• [Assignment]:
Start at the line below containing "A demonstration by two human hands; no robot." and stop at the line containing "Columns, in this". Repeat every line of that stretch exactly, and nothing outside it.

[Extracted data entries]
======

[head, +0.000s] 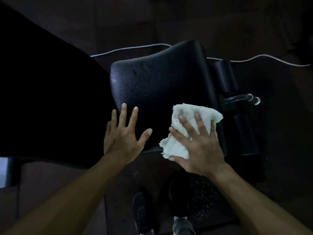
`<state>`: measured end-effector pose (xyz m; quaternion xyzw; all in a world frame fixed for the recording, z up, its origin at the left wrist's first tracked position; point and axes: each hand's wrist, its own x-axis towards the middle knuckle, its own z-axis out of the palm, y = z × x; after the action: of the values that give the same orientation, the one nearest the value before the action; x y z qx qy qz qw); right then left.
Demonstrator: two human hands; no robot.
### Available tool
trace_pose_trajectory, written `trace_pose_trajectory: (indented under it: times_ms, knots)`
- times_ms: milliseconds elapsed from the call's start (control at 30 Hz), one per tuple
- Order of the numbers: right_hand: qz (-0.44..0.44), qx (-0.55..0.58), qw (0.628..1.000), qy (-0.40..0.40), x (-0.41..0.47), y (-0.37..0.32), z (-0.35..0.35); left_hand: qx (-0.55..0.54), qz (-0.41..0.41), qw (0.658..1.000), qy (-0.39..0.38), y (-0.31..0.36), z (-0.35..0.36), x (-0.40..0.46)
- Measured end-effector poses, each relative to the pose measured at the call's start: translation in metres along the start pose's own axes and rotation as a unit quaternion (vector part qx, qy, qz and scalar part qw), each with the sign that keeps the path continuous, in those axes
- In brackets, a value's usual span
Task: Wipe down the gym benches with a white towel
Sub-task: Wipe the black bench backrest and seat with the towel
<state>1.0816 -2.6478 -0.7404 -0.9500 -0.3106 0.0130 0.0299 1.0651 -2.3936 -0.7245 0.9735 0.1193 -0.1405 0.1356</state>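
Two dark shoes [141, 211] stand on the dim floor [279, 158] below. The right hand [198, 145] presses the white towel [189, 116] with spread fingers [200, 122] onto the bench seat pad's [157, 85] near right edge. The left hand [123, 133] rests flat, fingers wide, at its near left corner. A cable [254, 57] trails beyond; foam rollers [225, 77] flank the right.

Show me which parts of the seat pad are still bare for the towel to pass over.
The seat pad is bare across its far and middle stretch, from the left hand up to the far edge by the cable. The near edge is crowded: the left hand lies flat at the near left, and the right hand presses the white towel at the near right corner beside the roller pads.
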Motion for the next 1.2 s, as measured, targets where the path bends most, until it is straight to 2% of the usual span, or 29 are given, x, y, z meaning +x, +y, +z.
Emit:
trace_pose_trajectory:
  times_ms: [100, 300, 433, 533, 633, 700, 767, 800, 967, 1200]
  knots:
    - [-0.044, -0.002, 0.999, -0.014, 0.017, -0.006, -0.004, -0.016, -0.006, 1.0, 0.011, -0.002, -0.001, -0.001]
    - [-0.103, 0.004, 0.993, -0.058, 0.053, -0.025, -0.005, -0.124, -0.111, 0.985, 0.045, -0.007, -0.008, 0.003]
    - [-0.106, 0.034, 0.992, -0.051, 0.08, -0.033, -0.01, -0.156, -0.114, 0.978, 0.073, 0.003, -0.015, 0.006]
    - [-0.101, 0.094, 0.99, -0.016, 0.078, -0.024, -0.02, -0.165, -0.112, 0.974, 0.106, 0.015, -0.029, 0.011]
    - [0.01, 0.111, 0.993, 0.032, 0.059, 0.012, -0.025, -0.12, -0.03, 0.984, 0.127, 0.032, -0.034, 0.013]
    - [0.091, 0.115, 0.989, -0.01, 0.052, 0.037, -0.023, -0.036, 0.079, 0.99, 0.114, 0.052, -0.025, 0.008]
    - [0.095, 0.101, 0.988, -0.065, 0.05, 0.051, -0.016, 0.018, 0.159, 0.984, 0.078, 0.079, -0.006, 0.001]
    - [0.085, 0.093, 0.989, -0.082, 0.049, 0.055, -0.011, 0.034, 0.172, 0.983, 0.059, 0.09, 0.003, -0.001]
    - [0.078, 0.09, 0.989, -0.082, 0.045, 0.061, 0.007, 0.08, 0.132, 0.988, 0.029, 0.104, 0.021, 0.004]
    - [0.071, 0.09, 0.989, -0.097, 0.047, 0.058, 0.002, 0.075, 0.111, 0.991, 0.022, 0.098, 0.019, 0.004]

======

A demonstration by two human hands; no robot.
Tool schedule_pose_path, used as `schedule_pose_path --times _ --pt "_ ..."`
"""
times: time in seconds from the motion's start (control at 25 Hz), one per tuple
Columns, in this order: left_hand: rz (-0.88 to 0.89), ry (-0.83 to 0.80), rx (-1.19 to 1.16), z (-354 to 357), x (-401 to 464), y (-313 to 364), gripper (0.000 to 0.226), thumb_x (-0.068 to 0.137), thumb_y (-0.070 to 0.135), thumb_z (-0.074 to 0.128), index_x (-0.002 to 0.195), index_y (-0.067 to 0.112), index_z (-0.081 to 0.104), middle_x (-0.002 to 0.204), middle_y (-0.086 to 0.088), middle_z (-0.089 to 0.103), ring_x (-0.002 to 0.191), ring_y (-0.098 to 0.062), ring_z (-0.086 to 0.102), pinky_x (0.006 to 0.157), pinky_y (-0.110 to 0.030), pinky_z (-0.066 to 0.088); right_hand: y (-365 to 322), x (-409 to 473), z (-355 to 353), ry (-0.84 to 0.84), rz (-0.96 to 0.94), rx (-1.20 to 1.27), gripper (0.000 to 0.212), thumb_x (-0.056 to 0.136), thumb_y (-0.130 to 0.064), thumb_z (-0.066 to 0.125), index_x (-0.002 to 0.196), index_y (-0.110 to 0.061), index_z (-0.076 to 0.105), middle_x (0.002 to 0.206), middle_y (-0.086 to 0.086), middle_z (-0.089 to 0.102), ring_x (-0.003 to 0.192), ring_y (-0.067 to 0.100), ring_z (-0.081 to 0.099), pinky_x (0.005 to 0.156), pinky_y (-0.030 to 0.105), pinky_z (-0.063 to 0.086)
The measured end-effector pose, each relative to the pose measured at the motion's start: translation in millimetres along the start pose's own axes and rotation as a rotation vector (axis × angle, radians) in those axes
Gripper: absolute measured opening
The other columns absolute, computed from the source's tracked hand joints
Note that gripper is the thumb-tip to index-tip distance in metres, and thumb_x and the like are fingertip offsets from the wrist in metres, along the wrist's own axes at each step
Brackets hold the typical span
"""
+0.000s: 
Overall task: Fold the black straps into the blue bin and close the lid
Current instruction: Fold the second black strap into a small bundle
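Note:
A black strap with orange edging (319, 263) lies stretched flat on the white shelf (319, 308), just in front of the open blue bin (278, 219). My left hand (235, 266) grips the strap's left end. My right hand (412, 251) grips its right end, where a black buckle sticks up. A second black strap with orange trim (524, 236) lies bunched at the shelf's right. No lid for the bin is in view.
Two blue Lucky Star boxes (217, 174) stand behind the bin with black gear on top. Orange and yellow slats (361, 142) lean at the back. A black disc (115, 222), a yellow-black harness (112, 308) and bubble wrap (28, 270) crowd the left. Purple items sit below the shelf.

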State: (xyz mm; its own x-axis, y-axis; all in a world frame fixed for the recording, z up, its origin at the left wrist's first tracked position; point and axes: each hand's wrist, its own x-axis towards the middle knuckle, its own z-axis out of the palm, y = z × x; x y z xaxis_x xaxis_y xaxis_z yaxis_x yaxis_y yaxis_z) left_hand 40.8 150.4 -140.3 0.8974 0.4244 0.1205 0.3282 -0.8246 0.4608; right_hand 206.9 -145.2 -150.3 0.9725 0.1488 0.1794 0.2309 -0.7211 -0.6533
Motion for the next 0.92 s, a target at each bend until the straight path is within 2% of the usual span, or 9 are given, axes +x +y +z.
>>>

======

• [Solution for this exercise]:
A demonstration by two human hands; no robot.
Tool schedule_pose_path, used as `schedule_pose_path --times _ --pt "_ ..."`
"""
times: time in seconds from the motion's start (control at 25 Hz), one per tuple
Columns, in this order: left_hand: rz (-0.88 to 0.89), ry (-0.83 to 0.80), rx (-1.19 to 1.16), z (-354 to 357), x (-401 to 464), y (-313 to 364), gripper (0.000 to 0.226), thumb_x (-0.068 to 0.137), thumb_y (-0.070 to 0.135), thumb_z (-0.074 to 0.128), index_x (-0.002 to 0.195), index_y (-0.067 to 0.112), index_z (-0.081 to 0.104), middle_x (-0.002 to 0.204), middle_y (-0.086 to 0.088), middle_z (-0.089 to 0.103), ring_x (-0.002 to 0.191), ring_y (-0.098 to 0.062), ring_z (-0.086 to 0.102), pinky_x (0.006 to 0.157), pinky_y (-0.110 to 0.030), pinky_z (-0.066 to 0.088); right_hand: y (-365 to 322), x (-409 to 473), z (-355 to 353), ry (-0.84 to 0.84), rz (-0.96 to 0.94), rx (-1.20 to 1.27), gripper (0.000 to 0.212), thumb_x (-0.056 to 0.136), thumb_y (-0.130 to 0.064), thumb_z (-0.066 to 0.125), index_x (-0.002 to 0.196), index_y (-0.110 to 0.061), index_z (-0.076 to 0.105), middle_x (0.002 to 0.206), middle_y (-0.086 to 0.086), middle_z (-0.089 to 0.102), ring_x (-0.003 to 0.192), ring_y (-0.067 to 0.100), ring_z (-0.081 to 0.099), pinky_x (0.005 to 0.156), pinky_y (-0.030 to 0.105), pinky_z (-0.063 to 0.086)

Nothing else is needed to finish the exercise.